• Input data:
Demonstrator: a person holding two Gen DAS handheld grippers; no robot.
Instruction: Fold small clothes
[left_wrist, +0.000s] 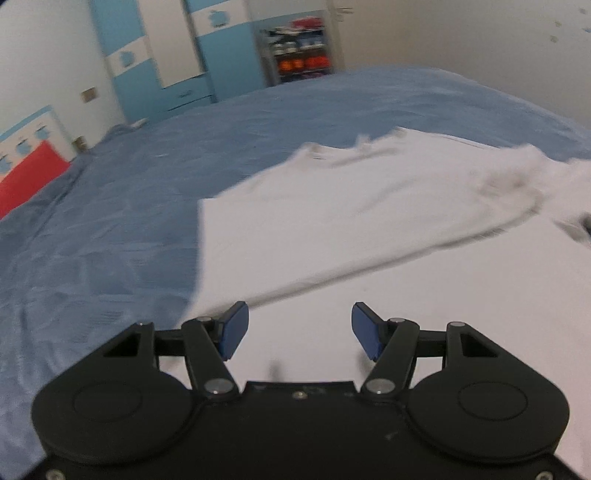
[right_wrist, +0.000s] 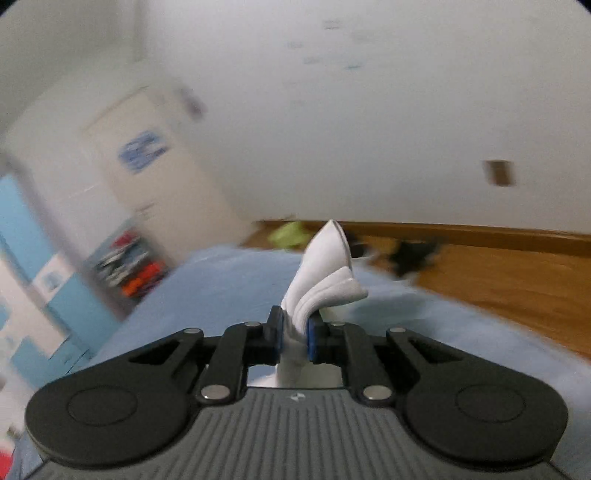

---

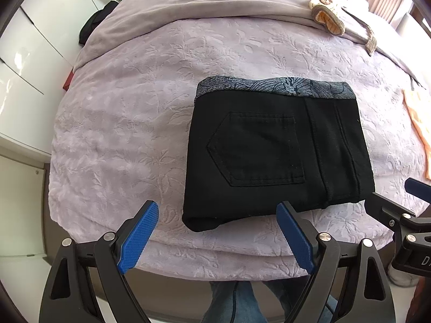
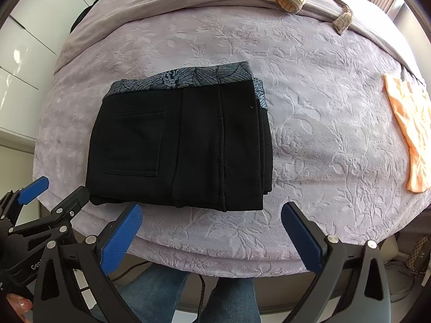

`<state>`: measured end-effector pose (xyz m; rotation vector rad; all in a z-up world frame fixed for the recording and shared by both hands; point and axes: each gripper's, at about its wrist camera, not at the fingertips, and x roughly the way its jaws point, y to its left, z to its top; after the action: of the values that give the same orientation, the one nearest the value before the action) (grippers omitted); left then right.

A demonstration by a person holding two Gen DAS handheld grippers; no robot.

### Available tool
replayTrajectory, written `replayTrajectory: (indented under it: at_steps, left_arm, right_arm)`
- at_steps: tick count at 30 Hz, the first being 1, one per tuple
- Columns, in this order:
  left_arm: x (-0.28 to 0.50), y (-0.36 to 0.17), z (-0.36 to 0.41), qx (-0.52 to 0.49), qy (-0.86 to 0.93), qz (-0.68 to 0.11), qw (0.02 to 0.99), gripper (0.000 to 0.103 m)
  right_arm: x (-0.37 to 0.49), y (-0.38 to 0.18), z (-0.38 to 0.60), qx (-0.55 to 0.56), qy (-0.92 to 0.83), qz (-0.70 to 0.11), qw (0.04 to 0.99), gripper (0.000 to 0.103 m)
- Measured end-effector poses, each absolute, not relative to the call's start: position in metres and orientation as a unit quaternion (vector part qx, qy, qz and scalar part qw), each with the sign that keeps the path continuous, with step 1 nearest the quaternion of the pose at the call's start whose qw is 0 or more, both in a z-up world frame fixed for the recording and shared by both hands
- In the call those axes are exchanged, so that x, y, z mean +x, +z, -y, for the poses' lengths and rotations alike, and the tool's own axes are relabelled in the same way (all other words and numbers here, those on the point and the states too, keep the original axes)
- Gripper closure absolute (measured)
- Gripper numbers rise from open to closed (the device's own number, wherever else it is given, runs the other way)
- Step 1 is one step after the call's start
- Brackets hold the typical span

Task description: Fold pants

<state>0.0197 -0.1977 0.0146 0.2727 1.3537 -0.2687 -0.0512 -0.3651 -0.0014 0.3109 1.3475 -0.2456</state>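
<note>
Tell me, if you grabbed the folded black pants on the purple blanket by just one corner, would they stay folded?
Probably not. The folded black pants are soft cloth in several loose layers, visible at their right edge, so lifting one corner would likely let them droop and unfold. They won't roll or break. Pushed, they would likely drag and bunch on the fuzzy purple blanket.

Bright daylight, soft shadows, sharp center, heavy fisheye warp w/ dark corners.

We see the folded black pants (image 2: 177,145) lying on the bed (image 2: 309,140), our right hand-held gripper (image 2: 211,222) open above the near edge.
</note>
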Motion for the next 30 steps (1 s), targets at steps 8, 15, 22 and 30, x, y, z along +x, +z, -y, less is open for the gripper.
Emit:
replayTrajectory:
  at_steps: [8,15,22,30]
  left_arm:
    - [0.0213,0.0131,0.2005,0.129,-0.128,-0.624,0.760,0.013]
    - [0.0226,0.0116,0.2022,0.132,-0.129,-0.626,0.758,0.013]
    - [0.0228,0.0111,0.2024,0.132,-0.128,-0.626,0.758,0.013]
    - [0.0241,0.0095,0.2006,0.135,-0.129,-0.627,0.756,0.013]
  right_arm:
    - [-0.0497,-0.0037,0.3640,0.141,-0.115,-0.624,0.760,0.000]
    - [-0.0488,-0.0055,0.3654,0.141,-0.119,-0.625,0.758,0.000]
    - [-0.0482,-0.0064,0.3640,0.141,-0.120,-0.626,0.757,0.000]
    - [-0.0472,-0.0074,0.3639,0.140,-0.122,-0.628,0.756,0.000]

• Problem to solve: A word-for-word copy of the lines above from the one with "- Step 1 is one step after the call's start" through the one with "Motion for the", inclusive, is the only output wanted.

• Solution to this exercise:
- Step 1 is one step after the call's start
- Brackets hold the typical span

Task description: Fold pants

<state>0.0197 -0.1977 0.0146 0.2727 1.3537 -0.2687 -0.0512 -0.3651 -0.0014 0.3109 1.3475 -0.2456</state>
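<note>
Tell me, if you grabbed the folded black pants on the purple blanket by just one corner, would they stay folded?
Probably not. The folded black pants are soft cloth in several loose layers, visible at their right edge, so lifting one corner would likely let them droop and unfold. They won't roll or break. Pushed, they would likely drag and bunch on the fuzzy purple blanket.

Bright daylight, soft shadows, sharp center, heavy fisheye warp w/ dark corners.

We see the folded black pants (image 2: 177,145) lying on the bed (image 2: 309,140), our right hand-held gripper (image 2: 211,222) open above the near edge.
</note>
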Motion for the next 30 steps (1 s), targets at steps 8, 15, 22 and 30, x, y, z along +x, +z, -y, less is open for the gripper.

What came before is the complete response.